▶ ASSIGNMENT
Could you copy every line of the data that contains "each"?
═══
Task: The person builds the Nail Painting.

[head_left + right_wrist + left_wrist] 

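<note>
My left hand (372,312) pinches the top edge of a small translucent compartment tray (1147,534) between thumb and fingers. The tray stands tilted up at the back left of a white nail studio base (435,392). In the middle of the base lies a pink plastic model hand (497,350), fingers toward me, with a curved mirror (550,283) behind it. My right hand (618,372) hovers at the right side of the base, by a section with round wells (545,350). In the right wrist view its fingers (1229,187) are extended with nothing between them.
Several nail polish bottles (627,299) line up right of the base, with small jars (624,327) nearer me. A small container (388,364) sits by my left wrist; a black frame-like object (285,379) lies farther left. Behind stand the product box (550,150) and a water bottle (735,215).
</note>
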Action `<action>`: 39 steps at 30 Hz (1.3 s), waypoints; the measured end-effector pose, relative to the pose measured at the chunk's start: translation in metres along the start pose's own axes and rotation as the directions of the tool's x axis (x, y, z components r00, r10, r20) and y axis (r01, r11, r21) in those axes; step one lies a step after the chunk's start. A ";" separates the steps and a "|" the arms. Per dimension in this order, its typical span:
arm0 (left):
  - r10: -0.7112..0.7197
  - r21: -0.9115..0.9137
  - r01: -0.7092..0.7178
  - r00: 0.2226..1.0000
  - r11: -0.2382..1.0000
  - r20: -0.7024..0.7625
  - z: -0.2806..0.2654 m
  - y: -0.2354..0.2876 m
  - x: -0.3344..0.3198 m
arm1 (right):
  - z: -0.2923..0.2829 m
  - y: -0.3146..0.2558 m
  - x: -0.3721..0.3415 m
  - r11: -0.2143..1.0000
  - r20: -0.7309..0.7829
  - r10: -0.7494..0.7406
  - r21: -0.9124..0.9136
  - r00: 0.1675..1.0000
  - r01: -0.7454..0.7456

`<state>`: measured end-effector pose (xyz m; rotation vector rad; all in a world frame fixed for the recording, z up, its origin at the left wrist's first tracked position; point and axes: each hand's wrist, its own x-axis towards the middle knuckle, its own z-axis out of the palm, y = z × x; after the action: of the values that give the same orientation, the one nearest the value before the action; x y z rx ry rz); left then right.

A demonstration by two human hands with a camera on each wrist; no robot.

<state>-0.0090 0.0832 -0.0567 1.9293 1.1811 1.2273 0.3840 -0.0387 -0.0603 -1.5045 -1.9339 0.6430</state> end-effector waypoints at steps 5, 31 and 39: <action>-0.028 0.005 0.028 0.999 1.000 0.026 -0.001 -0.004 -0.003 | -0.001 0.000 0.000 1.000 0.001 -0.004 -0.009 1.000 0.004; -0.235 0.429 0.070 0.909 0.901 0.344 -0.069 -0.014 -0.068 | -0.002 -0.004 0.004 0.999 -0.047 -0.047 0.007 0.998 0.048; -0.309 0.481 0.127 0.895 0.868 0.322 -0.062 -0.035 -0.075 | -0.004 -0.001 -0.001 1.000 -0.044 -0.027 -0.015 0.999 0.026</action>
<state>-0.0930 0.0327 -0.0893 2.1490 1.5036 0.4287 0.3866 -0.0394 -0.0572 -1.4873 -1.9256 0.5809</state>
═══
▶ RESPONSE TO THE EXERCISE
`<state>`: measured end-effector pose (xyz m; rotation vector rad; all in a world frame fixed for the recording, z up, its origin at the left wrist's first tracked position; point and axes: each hand's wrist, its own x-axis towards the middle knuckle, its own z-axis out of the palm, y = z × x; after the action: of the values that give the same orientation, the one nearest the value before the action; x y z rx ry rz); left then right.
A demonstration by two human hands with a camera on each wrist; no robot.

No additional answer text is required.